Lisa Belkin from the NY Times took exception to Mr. Kluger’s article writing the following in today’s post:
“It’s easy to take sides and announce “I love my children equally” or confess “I think I love one more.” What’s hard is accepting that relationships are fluid, determined by the ever-changing variables that make a child (and a parent) who they are at any given moment. Those ups and downs, imbalances and inequities, are not something to overcome, but rather realities to be accepted. We treat them differently because they ARE different. Navigating that reality is the key to being a parent.”
I couldn’t agree more. All relationships are fluid, they change as we learn about ourselves and the people we are in relationship with. As my children have gotten older and I have gotten to know each of them better, I know that I have great love for both of them. I also know that at times I connect more easily to one over the other. To me this is the crux of the matter. It has nothing to do with loving one more than the other, or one being my favorite, it’s just that children (like anyone you meet) have distinct personalities and sometimes that personality meshes easily with yours and other times it doesn’t.
Even though I don’t have the same disconnect from my daughter as I did when she was first born, I do have many more difficulties with her than with my son all of which I worry about and write about often. She pushes my buttons in a way that causes me to lose my temper with her often. Our son, on the other hand has a way of speaking or looking at me that makes me want to rush to take care of him. It drives me insane that I have these disparate reactions to both of them. But never did it hit home as hard how much my reactions affect them than one morning when my daughter was making me particularly crazy in the car and as I got them out of their car seats she wailed at me, “Why do you talk nicer to him than to me?”

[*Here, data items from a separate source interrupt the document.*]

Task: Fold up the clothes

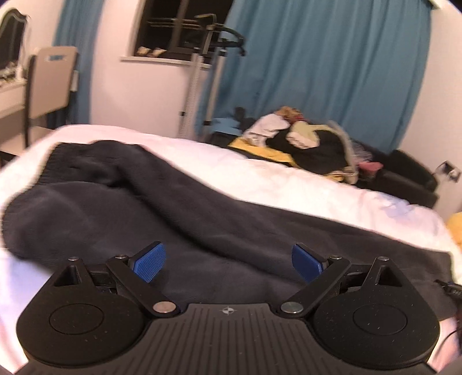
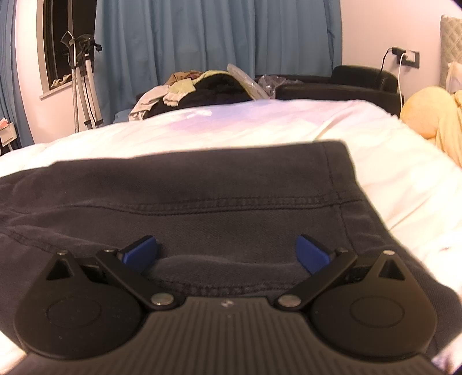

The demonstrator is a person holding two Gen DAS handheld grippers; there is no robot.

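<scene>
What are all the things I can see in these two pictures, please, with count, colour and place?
sweater: one, dark grey, spread on the bed under both tongs
bed: one, white cover, fills the foreground
clothes pile: one, mixed black, yellow and cream, beyond the far edge of the bed
armchair: one, black, behind the bed by the wall
curtains: blue, along the back wall
window: one, dark, between the curtains
stand: one, pale metal, in front of the window
chair: one, beige, far left at a desk
yellow bedding: one heap, right edge of the bed
socket: one, dark, on the right wall with cables plugged in
left tongs: open, above the sweater
right tongs: open, above the sweater near its hem
</scene>
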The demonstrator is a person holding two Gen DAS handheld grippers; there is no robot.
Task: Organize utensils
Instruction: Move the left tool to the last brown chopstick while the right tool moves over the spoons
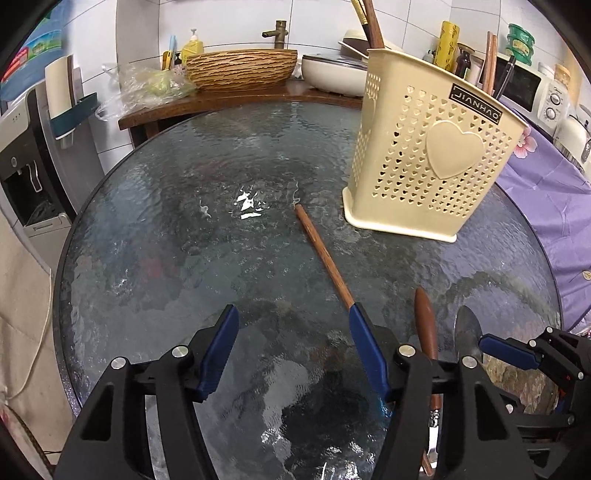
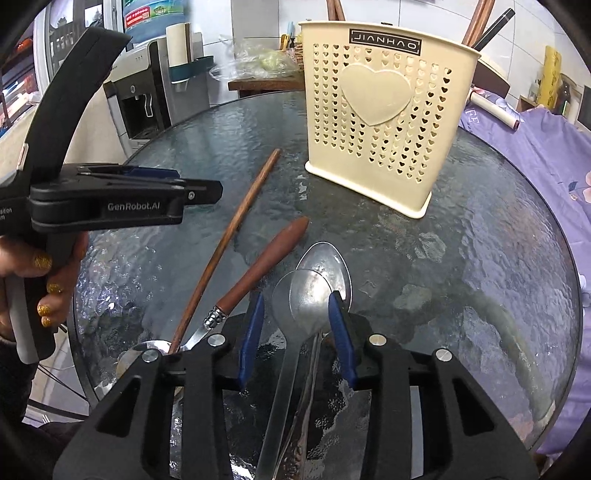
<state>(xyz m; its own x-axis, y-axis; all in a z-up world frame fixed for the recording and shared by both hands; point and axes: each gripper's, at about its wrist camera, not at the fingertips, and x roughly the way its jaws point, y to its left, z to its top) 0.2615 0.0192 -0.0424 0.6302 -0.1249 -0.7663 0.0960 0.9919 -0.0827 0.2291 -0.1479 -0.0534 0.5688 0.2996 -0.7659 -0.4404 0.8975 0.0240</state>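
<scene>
Right tongs (image 2: 295, 306) straddling two stacked metal spoons (image 2: 314, 291) flat on glass table (image 2: 461, 258), pads not yet pressing. Left tongs (image 1: 291, 332) agape, one pad beside wooden chopstick (image 1: 321, 254). Cream utensil holder (image 2: 376, 118) upright beyond.

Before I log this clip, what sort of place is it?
Most likely a home kitchen or dining corner: a faucet over a basin, a microwave, and a water dispenser beside the round glass table.
</scene>
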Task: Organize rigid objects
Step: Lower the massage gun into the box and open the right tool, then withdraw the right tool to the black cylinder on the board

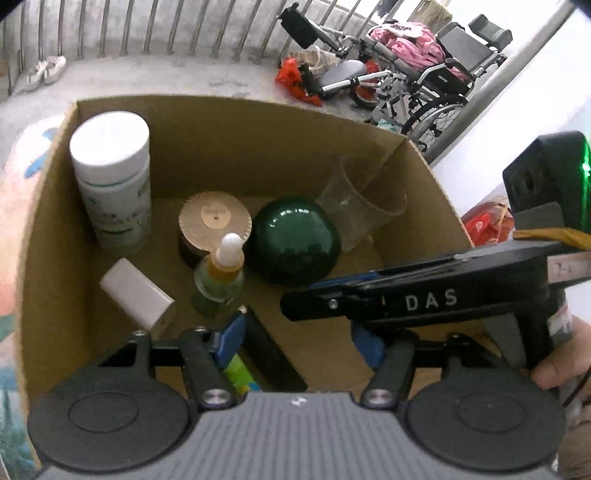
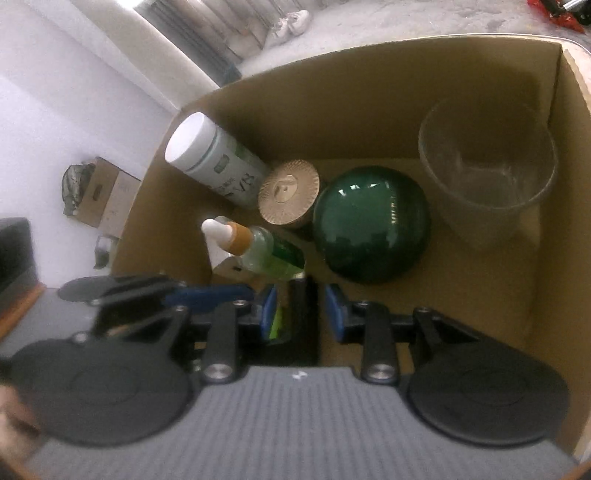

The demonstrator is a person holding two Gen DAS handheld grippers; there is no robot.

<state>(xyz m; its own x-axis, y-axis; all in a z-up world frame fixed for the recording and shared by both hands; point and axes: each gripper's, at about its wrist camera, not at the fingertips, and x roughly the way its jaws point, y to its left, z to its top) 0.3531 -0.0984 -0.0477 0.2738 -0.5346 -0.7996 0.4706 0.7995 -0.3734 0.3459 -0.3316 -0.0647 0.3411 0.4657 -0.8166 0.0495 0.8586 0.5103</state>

I just about died of shame.
I do believe there are parents who absolutely have favorites and don’t do much to hide it. I do believe that there are parents who unconsciously prefer one child over another or think their preference isn’t apparent to anyone but them. I believe these scenarios do happen in families with a certain degree of dysfunction or in families where the parents are less conscious of their own psychological motivation for playing favorites. I do think that most parents have moments (sometimes long moments) where they get along better with one child than the other, but they are aware that it’s happening and do their best to balance their affection. But even in the worst case scenarios, I think most of our behavior is psychologically motivated and can thus be changed.
5 Ways To Avoid Playing Favorites
Being aware of your own feelings and family history is the first step to stopping any imbalance in affection. Consciously consider why you react to one child differently. Is it that one is so similar to you that you just understand him better? Does one remind you of your mother-in-law who you despise? Tune in to your own emotions and triggers – what memories does your child bring up when you’re with her? Give some serious thought to your own childhood; were you the favorite? Were you not? How did that feel to you and are you repeating it or trying to fix it?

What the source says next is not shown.